Since we’ve been talking about it here is a real time tracker of hospitals that are mandating the vaccine, when, etc. https://globalepidemics.org/2021/07/24/new-hospital-vaccine-mandate-tracker/
My job still hasn’t reinstated a mask mandate or put a requirement on vaccines despite demanding we all come in next week. Depending how things go today I’m going to be requesting to continue WFH. I just don’t think this is responsible at all. Mind you we had 13 cases last week alone of people being verified of having COVID at work. This is all starting to worry me, I feel like we’re being thrown into the grinder here for no other reason than some executive wants us out there. It’s dumb
Your workplace literally does not care if you die as long as you're helping to churn out profits. You would think this would lead to more social upheaval but alas!

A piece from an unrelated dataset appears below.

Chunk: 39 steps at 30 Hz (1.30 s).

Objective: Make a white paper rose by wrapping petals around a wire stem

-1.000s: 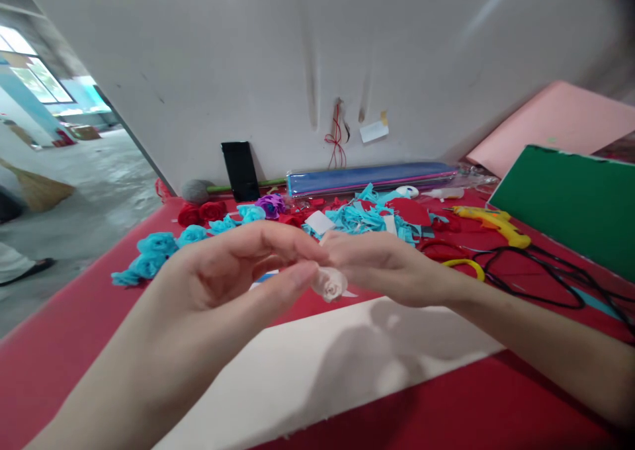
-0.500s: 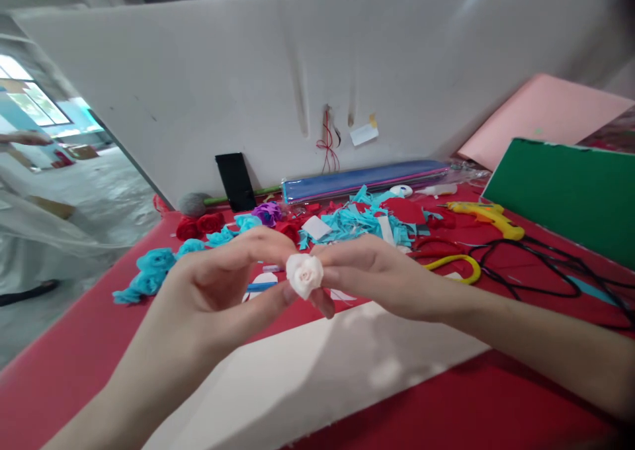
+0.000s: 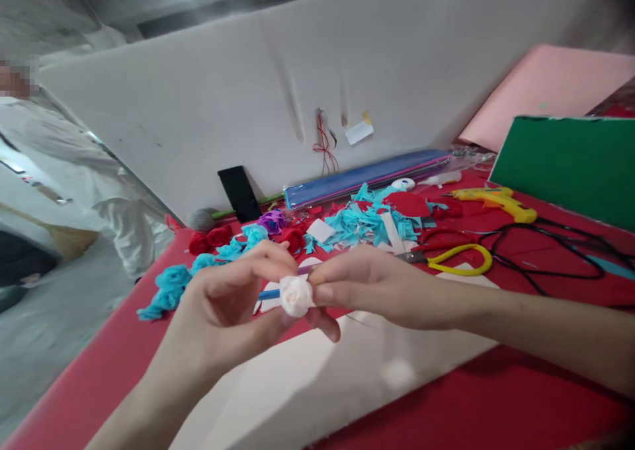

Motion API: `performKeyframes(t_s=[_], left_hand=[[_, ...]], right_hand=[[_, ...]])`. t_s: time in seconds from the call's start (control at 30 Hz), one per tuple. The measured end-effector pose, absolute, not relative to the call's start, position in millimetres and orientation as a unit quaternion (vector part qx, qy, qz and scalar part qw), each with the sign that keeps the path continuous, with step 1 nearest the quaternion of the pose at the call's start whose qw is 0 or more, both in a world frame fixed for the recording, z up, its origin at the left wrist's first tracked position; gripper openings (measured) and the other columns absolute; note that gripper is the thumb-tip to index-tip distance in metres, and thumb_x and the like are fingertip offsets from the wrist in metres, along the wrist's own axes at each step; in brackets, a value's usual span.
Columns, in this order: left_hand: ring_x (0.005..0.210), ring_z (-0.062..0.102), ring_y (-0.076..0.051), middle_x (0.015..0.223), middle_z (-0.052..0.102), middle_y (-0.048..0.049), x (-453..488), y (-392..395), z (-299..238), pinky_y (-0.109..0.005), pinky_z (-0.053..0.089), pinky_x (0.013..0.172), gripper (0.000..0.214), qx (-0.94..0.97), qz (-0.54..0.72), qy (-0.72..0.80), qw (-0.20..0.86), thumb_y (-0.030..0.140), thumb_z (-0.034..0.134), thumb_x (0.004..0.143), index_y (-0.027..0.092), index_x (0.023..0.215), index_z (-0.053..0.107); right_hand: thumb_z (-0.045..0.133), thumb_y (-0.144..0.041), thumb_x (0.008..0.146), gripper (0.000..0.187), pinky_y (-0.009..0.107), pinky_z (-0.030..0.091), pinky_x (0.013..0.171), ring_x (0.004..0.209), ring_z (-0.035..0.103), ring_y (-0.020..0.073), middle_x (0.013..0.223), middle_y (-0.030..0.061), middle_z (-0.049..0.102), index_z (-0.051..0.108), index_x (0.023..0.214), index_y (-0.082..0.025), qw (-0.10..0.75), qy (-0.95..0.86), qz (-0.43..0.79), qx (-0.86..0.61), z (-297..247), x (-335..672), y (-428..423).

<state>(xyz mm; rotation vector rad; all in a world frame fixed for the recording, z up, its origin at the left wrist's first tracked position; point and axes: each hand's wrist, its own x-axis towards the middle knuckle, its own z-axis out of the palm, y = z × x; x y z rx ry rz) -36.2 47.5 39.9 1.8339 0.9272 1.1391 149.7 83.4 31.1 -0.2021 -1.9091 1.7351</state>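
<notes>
Two hands at work, both yours, and one white flower (image 3: 296,296) between them, held up over the red table (image 3: 476,404) and near the back edge of one long pale sheet (image 3: 347,360). Your left hand (image 3: 213,311) is half curled, with a wide hollow in the palm; thumb and fingertips grip the flower's left side. Your right hand (image 3: 380,288) is nearly flat, thumb and forefinger drawn together, pinching the flower's right edge. One fingertip pokes out below the flower; cannot tell whose hand it belongs to.

Bloom faces you, its rolled centre in plain sight. Long axis runs away from you, much foreshortened; the base is hidden behind fingers.

Counts beyond your hands: blue flowers (image 3: 172,278), at least four in a row at left; red flowers (image 3: 218,236), two side by side beyond them; one purple flower (image 3: 272,222); one phone (image 3: 239,193), leaning back; one pair of scissors (image 3: 489,259), yellow loop by your right wrist; one yellow glue gun (image 3: 496,202); one green board (image 3: 570,169). Blue scraps (image 3: 354,225) lie heaped, too many to count.
</notes>
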Motion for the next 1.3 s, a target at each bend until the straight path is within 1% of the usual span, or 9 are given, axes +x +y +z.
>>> performKeyframes(t_s=[0.1,0.27,0.37,0.5,0.8,0.87,1.1,1.2,1.3], left_hand=[[0.071,0.055,-0.018,0.068,0.057,-0.0013,-34,48,38,-0.032,0.047,0.067,0.006,0.709,0.467,0.365,0.382,0.019,0.066,0.071,0.025,0.072,0.068],[0.063,0.053,-0.016,0.065,0.057,-0.0007,-27,44,38,-0.033,0.046,0.064,0.006,0.681,0.504,0.365,0.387,0.029,0.067,0.071,0.024,0.067,0.067],[0.062,0.053,-0.015,0.064,0.055,0.0001,-25,44,37,-0.032,0.045,0.062,0.009,0.669,0.511,0.362,0.399,0.031,0.069,0.070,0.024,0.066,0.067],[0.066,0.051,-0.015,0.065,0.056,-0.0001,-25,45,36,-0.031,0.044,0.066,0.007,0.665,0.513,0.357,0.409,0.029,0.069,0.070,0.023,0.067,0.067],[0.066,0.051,-0.014,0.065,0.055,0.0012,-25,43,35,-0.027,0.044,0.061,0.006,0.676,0.510,0.370,0.382,0.023,0.066,0.072,0.022,0.067,0.064],[0.065,0.051,-0.013,0.065,0.055,0.0018,-27,44,34,-0.025,0.044,0.060,0.006,0.684,0.505,0.375,0.370,0.020,0.064,0.073,0.022,0.067,0.064],[0.070,0.051,-0.011,0.070,0.058,0.0027,-30,49,31,-0.020,0.044,0.064,0.012,0.714,0.496,0.375,0.320,0.012,0.064,0.073,0.024,0.072,0.067],[0.071,0.051,-0.011,0.070,0.058,0.0033,-29,47,31,-0.020,0.045,0.065,0.016,0.723,0.503,0.371,0.294,0.010,0.063,0.073,0.025,0.072,0.066],[0.071,0.051,-0.011,0.070,0.058,0.0029,-27,44,30,-0.021,0.045,0.065,0.015,0.724,0.519,0.367,0.268,0.009,0.064,0.072,0.024,0.072,0.067]], right_hand=[[0.042,-0.017,0.089,0.027,0.017,0.040,0.071,0.068,0.050,0.0046,0.065,-0.0015,0.052,0.052,0.065,-0.012,0.294,-0.716,0.627,-0.092,30,148,80],[0.041,-0.017,0.089,0.026,0.019,0.040,0.074,0.071,0.051,0.0063,0.069,-0.0004,0.054,0.052,0.066,-0.013,0.352,-0.743,0.558,-0.108,27,146,75],[0.044,-0.017,0.087,0.023,0.018,0.041,0.069,0.068,0.051,0.0063,0.067,-0.0010,0.054,0.053,0.066,-0.013,0.370,-0.754,0.530,-0.116,26,146,74],[0.048,-0.016,0.086,0.019,0.015,0.042,0.064,0.064,0.050,0.0046,0.065,-0.0025,0.054,0.056,0.068,-0.013,0.377,-0.769,0.501,-0.125,27,147,73],[0.049,-0.015,0.086,0.021,0.015,0.043,0.063,0.067,0.053,0.0060,0.065,-0.0031,0.057,0.056,0.066,-0.015,0.393,-0.802,0.433,-0.126,27,148,74],[0.047,-0.014,0.087,0.022,0.016,0.043,0.065,0.068,0.053,0.0065,0.065,-0.0027,0.058,0.056,0.067,-0.015,0.402,-0.821,0.383,-0.130,26,147,73],[0.039,-0.011,0.089,0.026,0.026,0.043,0.066,0.068,0.045,0.0130,0.066,0.0059,0.056,0.058,0.072,-0.008,0.463,-0.874,0.056,-0.133,17,145,76],[0.042,-0.008,0.087,0.022,0.027,0.045,0.063,0.066,0.045,0.0140,0.064,0.0080,0.057,0.060,0.074,-0.005,0.501,-0.859,-0.017,-0.101,12,144,80],[0.044,-0.008,0.086,0.020,0.028,0.047,0.061,0.066,0.048,0.0147,0.065,0.0086,0.060,0.060,0.074,-0.005,0.507,-0.854,-0.050,-0.103,9,144,81]])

No doubt, it’s just wild for them to pull a complete 180 like this. It’s completely out of nowhere, delta is going to rock my workplace and I’d rather not be apart of that statistic
That assumes that business operates in the most efficient manner possible which they definitely do not
At this point it seems to me that all of us are going to get this shit, vaccinated or not. At least we know we probably won't die with the vax, but is there any reasonable research around long covid and mild cases? Its always seemed to me like there was way more focus on mortality than there ought to be considering the unknowns around long term symptoms / gray matter loss / etc.
Long covid is my nightmare. I can't remember who but there was a somewhat famous person who committed suicide from having long covid
Specifically the mask mandate going back up indoors in Atlanta and saying he won't comply because he's already vaccinated.
I may be wrong since it's still very early, but I really don't think there's too much of a worry about long COVID symptoms even with the Delta variant infecting those who are vaccinated.